On 11 June, the Israeli Anthropological Association (IAA) passed a resolution that called for an end to the occupation and simultaneously expressed opposition to the boycott of Israeli academic institutions. Anthropologists for the Boycott of Israeli Academic Institutions is deeply troubled by the IAA’s decision to pair this long-overdue criticism of the occupation with a formal rejection of Palestinian civil society’s call for an academic boycott.

The IAA resolution appears to be an attempt to derail the ongoing and very productive discussions within the American Anthropological Association (AAA) regarding the Palestinian call for an academic boycott. The AAA will discuss the boycott at this year’s annual meeting, and we urge our AAA colleagues not to be lulled into inaction by the IAA’s recent resolution.

The IAA cannot claim to recognize the basic rights of the Palestinian people and at the same time seek to undermine the most prominent, the most effective, and the only grassroots Palestinian-led movement seeking to achieve those rights. The movement for Boycott, Divestment, and Sanctions (BDS) on Israel was launched in 2005 and is endorsed by the vast majority of Palestinian civil society organizations, including all Palestinian universities. It has proven time and again to be the most effective nonviolent means of pressuring Israeli institutions to recognize the basic rights of Palestinians.

The IAA’s statement itself bears witness to the effectiveness of boycott efforts. Its tepid criticism of the Israeli occupation comes only after significant pressure from the BDS movement was brought to bear on the organization. The IAA’s rejection of the very strategy that finally spurred it to act betrays a startling lack of self-awareness.
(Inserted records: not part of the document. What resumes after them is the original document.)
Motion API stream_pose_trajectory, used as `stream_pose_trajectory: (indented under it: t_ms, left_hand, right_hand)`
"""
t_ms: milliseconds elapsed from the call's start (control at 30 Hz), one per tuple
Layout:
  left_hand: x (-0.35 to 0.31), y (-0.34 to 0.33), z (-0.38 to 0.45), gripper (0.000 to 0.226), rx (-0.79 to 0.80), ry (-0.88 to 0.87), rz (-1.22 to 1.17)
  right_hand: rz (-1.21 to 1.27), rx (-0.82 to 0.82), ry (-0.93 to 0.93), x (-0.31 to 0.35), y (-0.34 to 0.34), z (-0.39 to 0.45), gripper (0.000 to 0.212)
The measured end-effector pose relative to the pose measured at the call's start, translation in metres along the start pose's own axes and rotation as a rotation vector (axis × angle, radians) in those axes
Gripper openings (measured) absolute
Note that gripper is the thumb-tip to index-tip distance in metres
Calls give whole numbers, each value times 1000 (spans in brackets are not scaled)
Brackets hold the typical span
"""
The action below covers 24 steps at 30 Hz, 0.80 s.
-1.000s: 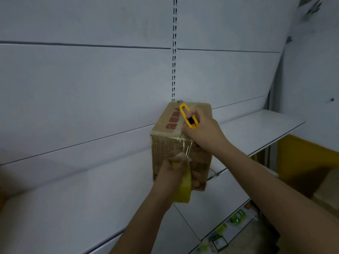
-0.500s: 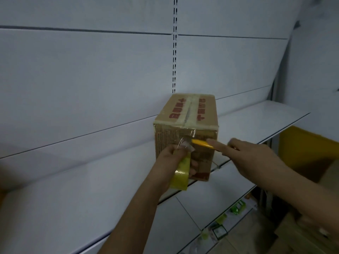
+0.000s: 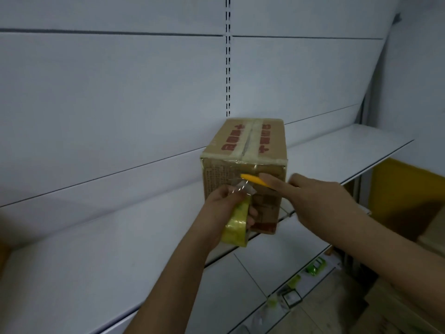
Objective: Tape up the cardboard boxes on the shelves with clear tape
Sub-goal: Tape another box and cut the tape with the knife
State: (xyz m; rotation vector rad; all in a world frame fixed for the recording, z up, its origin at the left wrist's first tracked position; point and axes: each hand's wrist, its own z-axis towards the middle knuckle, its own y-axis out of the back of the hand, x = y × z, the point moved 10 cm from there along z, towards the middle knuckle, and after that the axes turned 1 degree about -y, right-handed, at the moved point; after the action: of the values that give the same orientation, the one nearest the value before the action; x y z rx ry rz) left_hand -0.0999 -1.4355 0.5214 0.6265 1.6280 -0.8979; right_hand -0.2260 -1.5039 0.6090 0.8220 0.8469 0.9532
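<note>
**Cutter meets the tape at the box front**

The cardboard box [image 3: 243, 169] sits at the centre of the frame on the white shelf [image 3: 337, 150], its long axis running back toward the wall. Below its front face the left hand [image 3: 224, 213] has its fingers curled round the tape roll [image 3: 237, 225], a short stretch of clear tape rising from the roll to the box. The right hand [image 3: 320, 201], centre right, grips the yellow cutter [image 3: 255, 180] with the forefinger laid straight along it; the tip points left, just above the left fingers and right at the strip. The right hand is nearer the cut. Compared with half a second ago, the cutter has edged slightly leftward toward the strip
</note>
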Motion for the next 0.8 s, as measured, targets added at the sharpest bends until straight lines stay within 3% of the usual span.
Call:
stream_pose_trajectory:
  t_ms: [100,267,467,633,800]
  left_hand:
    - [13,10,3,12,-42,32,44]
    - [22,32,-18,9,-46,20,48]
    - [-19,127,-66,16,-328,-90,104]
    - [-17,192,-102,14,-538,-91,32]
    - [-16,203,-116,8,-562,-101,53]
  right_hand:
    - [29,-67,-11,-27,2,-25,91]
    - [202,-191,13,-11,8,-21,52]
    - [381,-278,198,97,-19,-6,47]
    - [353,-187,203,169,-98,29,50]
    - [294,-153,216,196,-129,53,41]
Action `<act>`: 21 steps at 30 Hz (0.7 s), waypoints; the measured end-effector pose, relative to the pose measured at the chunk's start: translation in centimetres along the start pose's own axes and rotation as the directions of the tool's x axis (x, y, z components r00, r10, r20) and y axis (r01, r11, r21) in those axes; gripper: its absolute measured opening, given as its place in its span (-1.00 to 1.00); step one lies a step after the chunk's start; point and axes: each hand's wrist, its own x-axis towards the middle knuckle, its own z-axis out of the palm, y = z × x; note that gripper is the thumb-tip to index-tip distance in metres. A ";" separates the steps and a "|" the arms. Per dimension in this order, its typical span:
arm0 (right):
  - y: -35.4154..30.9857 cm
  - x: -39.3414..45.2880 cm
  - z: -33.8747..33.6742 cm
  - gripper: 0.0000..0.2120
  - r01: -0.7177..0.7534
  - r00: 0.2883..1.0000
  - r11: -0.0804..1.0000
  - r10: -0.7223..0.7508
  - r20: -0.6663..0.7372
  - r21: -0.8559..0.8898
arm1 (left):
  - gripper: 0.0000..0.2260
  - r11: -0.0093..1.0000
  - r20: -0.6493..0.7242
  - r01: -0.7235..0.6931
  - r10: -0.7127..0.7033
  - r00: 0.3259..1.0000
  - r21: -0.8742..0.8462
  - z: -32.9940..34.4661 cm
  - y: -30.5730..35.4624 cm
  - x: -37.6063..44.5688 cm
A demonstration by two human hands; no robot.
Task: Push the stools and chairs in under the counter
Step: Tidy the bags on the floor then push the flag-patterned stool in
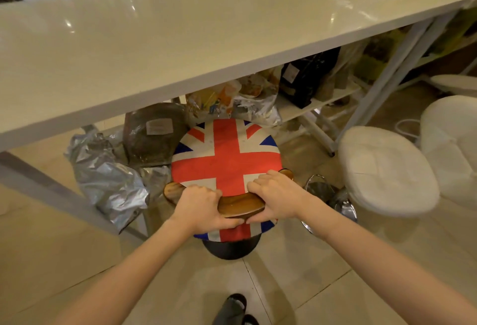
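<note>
A stool with a Union Jack seat (227, 156) and a low curved wooden backrest (241, 204) stands in front of the white counter (180, 40), its far edge just below the counter's front edge. My left hand (201, 207) and my right hand (276, 195) both grip the wooden backrest, one on each side of its middle. A white padded stool (384, 169) stands to the right, outside the counter, with a chrome base (320, 190) showing beside it. Another white chair (451, 143) sits at the far right.
Under the counter lie a crumpled silver bag (108, 180), a brown sack (154, 136), foil packets and a black bag (307, 79) on a low white shelf (317, 102). White counter legs (382, 87) slant down at right. Tiled floor lies around my feet (235, 309).
</note>
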 end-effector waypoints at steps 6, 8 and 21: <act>2.3 -0.3 -0.4 -0.45 0.039 0.999 0.997 -0.041 -0.026 -0.072 | -0.28 0.991 0.019 0.132 -0.132 0.991 0.014 0.6 2.9 0.9; 3.0 -0.6 -0.7 -0.45 0.041 0.999 0.995 -0.043 -0.031 -0.089 | -0.33 0.984 0.055 0.176 -0.176 0.983 0.009 0.5 3.9 1.4; 4.3 -1.0 -0.5 -0.46 0.055 0.998 0.995 -0.052 0.030 -0.088 | -0.35 0.975 0.081 0.222 -0.220 0.972 -0.010 0.1 5.2 1.8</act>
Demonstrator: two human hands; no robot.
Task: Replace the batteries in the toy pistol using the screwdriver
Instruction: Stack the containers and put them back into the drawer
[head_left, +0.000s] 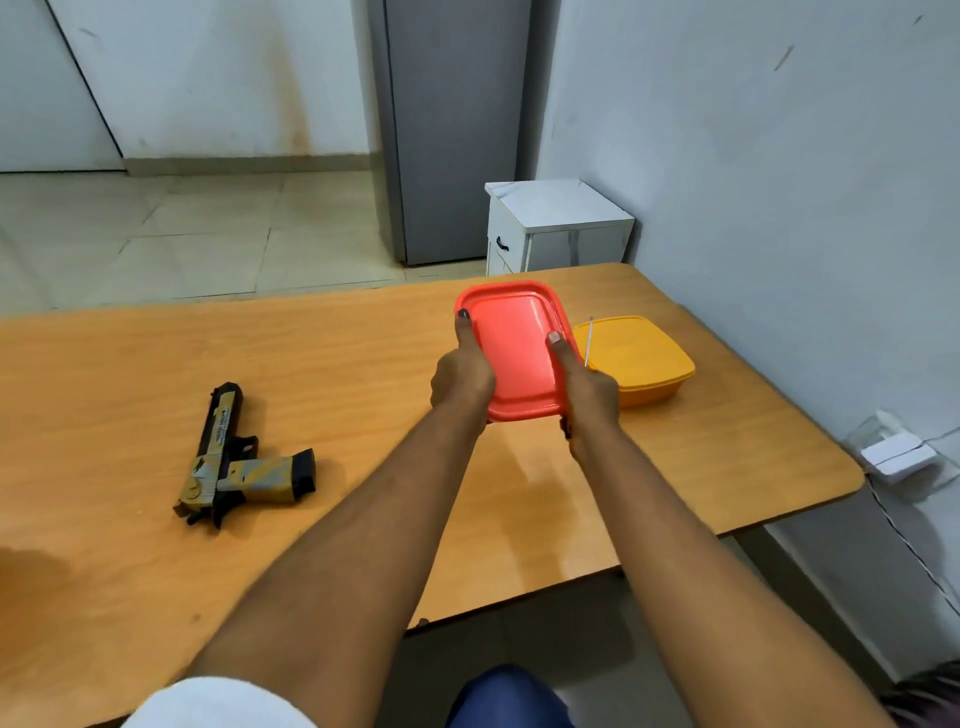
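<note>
A black and yellow toy pistol (239, 460) lies flat on the wooden table (156, 571) at the left. Both my hands hold a red lidded plastic box (519, 348) above the table's right half. My left hand (462, 371) grips its left edge, thumb on the lid. My right hand (587, 387) grips the right edge, thumb on the lid as well. A thin metal rod with a pale tip, perhaps the screwdriver (588, 340), lies on the lid of a yellow box (641, 358) just right of the red one.
The yellow box stands near the wall on the right. A white cabinet (556, 228) and a grey door (452, 130) are beyond the table's far edge. A white adapter with a cable (896, 454) sits off the table's right end.
</note>
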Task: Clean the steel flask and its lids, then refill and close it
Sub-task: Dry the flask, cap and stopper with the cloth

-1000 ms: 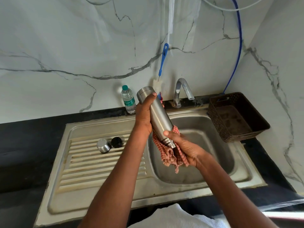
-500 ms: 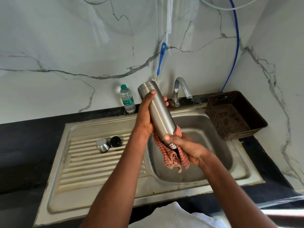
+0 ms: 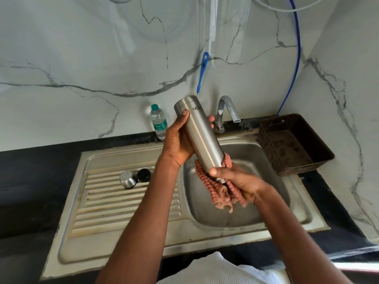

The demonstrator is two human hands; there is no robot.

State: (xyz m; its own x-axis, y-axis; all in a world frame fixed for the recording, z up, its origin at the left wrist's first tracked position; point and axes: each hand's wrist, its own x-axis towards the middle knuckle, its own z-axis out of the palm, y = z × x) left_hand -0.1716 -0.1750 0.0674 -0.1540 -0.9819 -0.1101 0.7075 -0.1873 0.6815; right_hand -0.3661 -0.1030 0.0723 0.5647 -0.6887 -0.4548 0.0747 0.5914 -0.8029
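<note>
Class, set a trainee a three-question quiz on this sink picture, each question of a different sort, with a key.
1. True or false: the flask is held with its mouth pointing down over the sink.
2. Which hand holds the checked cloth? A) left hand B) right hand C) neither
3. Fill in: the steel lid and black lid lie on the ______ beside the basin.

Key: 1 true; 2 B; 3 drainboard.
</note>
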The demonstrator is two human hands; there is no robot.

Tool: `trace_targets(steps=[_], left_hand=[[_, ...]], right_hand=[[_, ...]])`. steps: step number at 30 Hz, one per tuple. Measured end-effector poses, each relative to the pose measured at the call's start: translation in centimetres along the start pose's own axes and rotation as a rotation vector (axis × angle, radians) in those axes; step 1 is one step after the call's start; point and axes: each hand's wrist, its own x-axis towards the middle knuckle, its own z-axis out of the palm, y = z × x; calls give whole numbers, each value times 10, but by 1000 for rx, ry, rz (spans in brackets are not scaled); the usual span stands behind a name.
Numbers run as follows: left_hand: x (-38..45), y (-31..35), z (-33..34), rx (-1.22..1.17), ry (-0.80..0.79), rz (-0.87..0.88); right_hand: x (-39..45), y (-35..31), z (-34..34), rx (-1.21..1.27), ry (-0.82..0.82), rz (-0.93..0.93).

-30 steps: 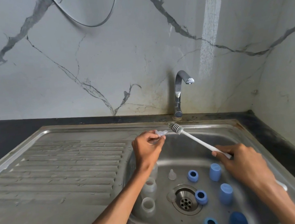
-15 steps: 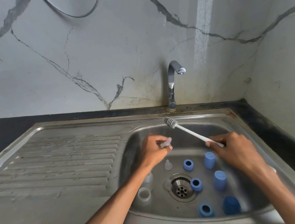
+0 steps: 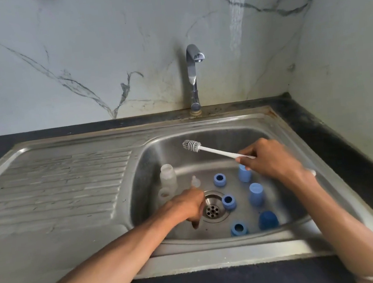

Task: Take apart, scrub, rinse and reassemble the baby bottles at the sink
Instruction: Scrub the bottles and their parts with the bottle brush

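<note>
down at the bottom of the sink basin (image 3: 261, 129), the left hand (image 3: 186, 208) is reaching beside the drain (image 3: 213, 209) at its 9 o'clock, fingers curled under; whether it is grasping anything i cannot tell. the right hand (image 3: 270, 160) is gripping the white bottle brush (image 3: 215, 150), bristles pointing to 10 o'clock. clear bottles (image 3: 168, 178) are standing at the drain's 10 o'clock, a teat (image 3: 195, 182) at 11, blue rings and caps (image 3: 255, 194) lying from 12 to 5.

Pale marble-look walls (image 3: 80, 48) with dark grey veins meet in a corner on the right. A black worktop (image 3: 314, 116) runs along their foot. A streak of light (image 3: 236, 6) falls down the back wall.
</note>
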Motion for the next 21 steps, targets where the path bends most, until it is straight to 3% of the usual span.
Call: trace_targets(steps=[16, 21], left_hand=[[14, 24, 24, 312, -234, 144], [12, 22, 16, 261, -167, 145]], right_hand=[[-1, -4, 4, 16, -12, -34], [0, -3, 3, 17, -16, -35]])
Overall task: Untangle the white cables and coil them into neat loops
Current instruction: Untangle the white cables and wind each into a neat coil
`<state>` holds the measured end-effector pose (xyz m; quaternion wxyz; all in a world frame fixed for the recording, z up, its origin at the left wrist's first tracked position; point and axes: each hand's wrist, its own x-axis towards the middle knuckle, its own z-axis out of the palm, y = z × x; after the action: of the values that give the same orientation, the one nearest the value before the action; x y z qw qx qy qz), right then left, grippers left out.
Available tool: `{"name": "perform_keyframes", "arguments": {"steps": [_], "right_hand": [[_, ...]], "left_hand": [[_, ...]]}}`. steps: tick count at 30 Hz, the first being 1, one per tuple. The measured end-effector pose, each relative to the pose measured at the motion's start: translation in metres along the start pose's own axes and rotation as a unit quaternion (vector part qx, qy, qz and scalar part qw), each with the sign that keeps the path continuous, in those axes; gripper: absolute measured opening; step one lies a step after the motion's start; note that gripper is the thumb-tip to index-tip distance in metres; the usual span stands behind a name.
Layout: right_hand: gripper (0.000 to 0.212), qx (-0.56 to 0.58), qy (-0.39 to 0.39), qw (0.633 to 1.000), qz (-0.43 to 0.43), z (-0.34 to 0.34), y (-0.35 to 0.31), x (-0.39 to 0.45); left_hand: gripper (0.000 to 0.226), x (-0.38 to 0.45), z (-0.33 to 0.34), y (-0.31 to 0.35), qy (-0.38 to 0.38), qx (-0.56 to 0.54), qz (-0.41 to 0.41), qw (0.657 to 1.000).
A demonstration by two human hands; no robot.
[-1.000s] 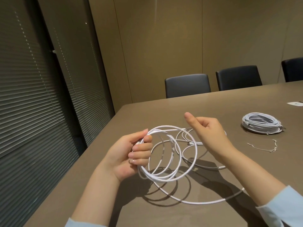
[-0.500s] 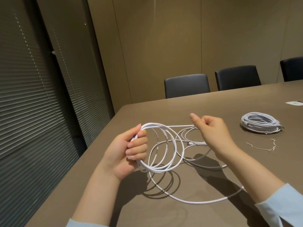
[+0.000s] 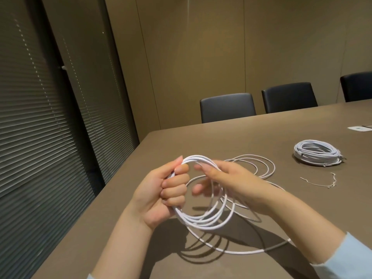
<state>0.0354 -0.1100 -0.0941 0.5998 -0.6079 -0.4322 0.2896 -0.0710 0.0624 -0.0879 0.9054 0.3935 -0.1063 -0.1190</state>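
- Gripped in the left hand [image 3: 161, 195], fingers curled, thin white cable loops [image 3: 203, 219] hang upright.
- Right hand [image 3: 225, 182], its hold unclear, meets the coil's top.
- Uncoiled slack [image 3: 259, 168] trails rightward over the brown table [image 3: 221, 141], nearer the right hand.

Readable text: none anywhere in the head view.
White plate [image 3: 360, 128] at the far right edge of the table [image 3: 231, 141]: carries a small dark mark, too small and blurred to read.
White cables, hands, chairs, wall, blinds: no label, brand, number or sign can be made out on any of them.
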Motion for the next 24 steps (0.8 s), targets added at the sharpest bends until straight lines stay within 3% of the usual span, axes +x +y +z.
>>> {"name": "perform_keyframes", "arguments": {"steps": [4, 8, 13, 19, 24], "right_hand": [[0.034, 0.197, 0.005, 0.98, 0.031, 0.003, 0.001, 0.002], [0.042, 0.36, 0.031, 0.929, 0.076, 0.006, 0.0, 0.008], [0.042, 0.233, 0.06, 0.966, 0.089, -0.001, 0.002, 0.009], [0.041, 0.152, -0.025, 0.98, 0.128, -0.013, -0.002, 0.001], [0.042, 0.115, -0.047, 0.983, 0.134, -0.012, -0.005, -0.001]], "left_hand": [[0.025, -0.001, 0.0, 0.0, 0.048, -0.016, 0.041, 0.998], [0.026, 0.005, 0.005, -0.007, 0.148, 0.006, 0.055, 0.987], [0.034, 0.007, 0.007, -0.013, 0.153, 0.02, 0.022, 0.988], [0.054, 0.005, 0.001, -0.019, 0.096, 0.049, -0.04, 0.993], [0.051, 0.007, -0.001, -0.022, 0.043, 0.071, -0.067, 0.994]]}}
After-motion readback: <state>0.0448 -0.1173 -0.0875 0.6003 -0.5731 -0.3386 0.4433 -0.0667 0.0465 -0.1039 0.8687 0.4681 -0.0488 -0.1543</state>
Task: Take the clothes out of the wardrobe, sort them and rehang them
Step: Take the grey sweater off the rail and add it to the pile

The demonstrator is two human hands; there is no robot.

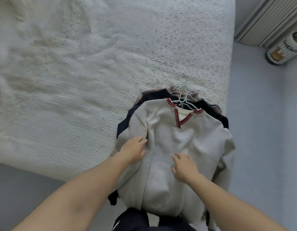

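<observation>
I look down at a pile of clothes lying on the near right corner of a bed (94, 72) covered in a ribbed off-white spread. On top is a pale grey sweater (174, 147) with red stitching round its V-neck; a dark garment (154, 95) and something plaid show beneath it. All seem to be on their hangers, whose hooks (182, 88) bunch together at the far end, probably so the pile stays in order for sorting. My left hand (133, 151) rests on the sweater's left side near the sleeve, fingers (141, 140) curled slightly into a fold of cloth. My right hand (183, 165) lies flat on the middle, its fingers spread and relaxed, pinching nothing. I judge both hands are steadying or smoothing the top piece before it is lifted off. On the floor to the right, a printed bag (284, 50) leans near a pleated curtain (268, 20).
</observation>
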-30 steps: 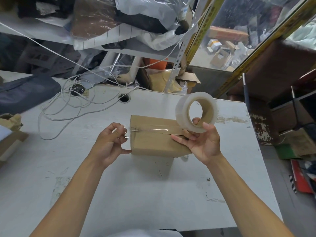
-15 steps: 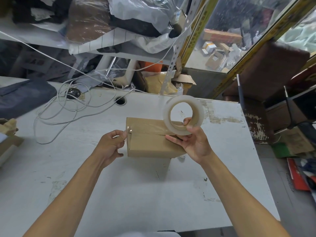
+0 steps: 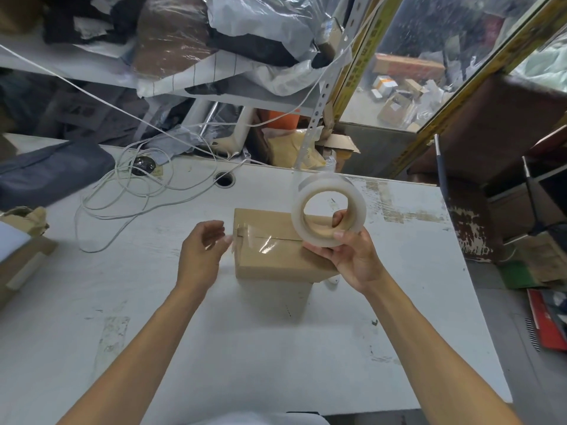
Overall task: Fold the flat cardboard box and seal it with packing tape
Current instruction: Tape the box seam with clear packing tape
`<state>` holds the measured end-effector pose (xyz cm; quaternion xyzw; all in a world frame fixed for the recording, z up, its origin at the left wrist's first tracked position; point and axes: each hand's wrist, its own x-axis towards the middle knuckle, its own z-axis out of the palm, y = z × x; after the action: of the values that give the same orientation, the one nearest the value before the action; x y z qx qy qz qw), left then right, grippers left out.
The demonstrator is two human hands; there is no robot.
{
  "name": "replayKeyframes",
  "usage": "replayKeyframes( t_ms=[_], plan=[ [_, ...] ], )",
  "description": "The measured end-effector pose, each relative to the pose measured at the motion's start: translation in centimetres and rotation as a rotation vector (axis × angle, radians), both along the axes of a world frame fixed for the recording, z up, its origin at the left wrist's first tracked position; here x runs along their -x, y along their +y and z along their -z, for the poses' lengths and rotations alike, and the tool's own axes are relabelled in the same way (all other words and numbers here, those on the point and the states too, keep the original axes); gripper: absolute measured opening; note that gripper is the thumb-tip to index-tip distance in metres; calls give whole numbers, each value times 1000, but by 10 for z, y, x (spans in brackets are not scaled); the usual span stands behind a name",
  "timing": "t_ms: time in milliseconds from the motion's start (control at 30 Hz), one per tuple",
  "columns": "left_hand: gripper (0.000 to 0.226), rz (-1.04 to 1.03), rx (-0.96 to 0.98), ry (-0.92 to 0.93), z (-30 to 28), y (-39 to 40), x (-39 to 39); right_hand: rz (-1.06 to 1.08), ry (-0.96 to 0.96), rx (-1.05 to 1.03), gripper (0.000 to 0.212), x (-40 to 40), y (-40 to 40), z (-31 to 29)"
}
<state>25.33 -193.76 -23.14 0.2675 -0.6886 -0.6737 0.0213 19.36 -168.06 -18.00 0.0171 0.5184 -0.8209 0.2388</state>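
Clear packing tape roll (image 3: 327, 210) is clamped in the right hand (image 3: 352, 256), thumb on its near rim and a finger hooked through the core, held upright just above the right part of the cardboard box (image 3: 276, 243). From the roll a glossy strip of tape (image 3: 260, 239) runs left along the seam on top of the box to its left edge, where the loose end folds over. The left hand (image 3: 202, 250) is just beside that left edge, fingers loosely curled and gripping nothing, fingertips blurred close to the tape end; contact there cannot be judged. The box stands closed on the white table (image 3: 276, 348), its long axis running left to right, seam and tape aligned with it. Pressing the end down is probably next, and the left hand is nearer. A white cable (image 3: 122, 194) loops on the far left of the table.
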Motion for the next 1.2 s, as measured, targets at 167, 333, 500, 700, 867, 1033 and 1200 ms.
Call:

Anthropologists for the Boycott of Israeli Academic Institutions is especially concerned by the IAA’s continued failure to recognize the direct complicity and involvement of Israeli academic institutions in maintaining the very human rights violations it claims to oppose. Israeli universities sit on occupied lands; they collaborate with the Israeli army to develop ever more effective and devastating technologies of occupation; they pass personal information about students to the Shin Bet, a secret police with a history of torture and blackmail; they have denied tenure and revoked degrees to those who express dissenting views; and they repress non-violent protests, lectures, and film screenings that challenge Israeli domination of Palestine. Furthermore, the Israeli occupation has specifically targeted Palestinian universities through direct military action and by imposing draconian restrictions on movement and imports that greatly encumber research and teaching in the West Bank and Gaza. In sum, Israel maintains two separate and unequal systems of higher education in the territories it governs.

We stand in solidarity with some 30 Israeli anthropologists who have signed a letter criticizing the IAA resolution for its blatant attempt “at defusing what is currently one of the most effective non-violent tools of struggle that Palestinians have developed.” This counter-letter argues that maintaining business as usual in the face of Israel’s continued apartheid regime is unacceptable.

We call upon the IAA and all Israeli universities to implement tangible actions to address ongoing forms of social and educational discrimination. One clear place to begin would be to stand in support of their Palestinian colleagues’ call for an academic boycott. Anthropologists for the Boycott of Israeli Academic Institutions looks forward to the day when our Israeli colleagues will join us in the work of upholding basic human rights. Until that day comes, however, we urge the American Anthropological Association to continue bringing effective pressure to bear on the Israeli state and its institutions of higher education by endorsing Palestinian civil society’s call for an academic boycott.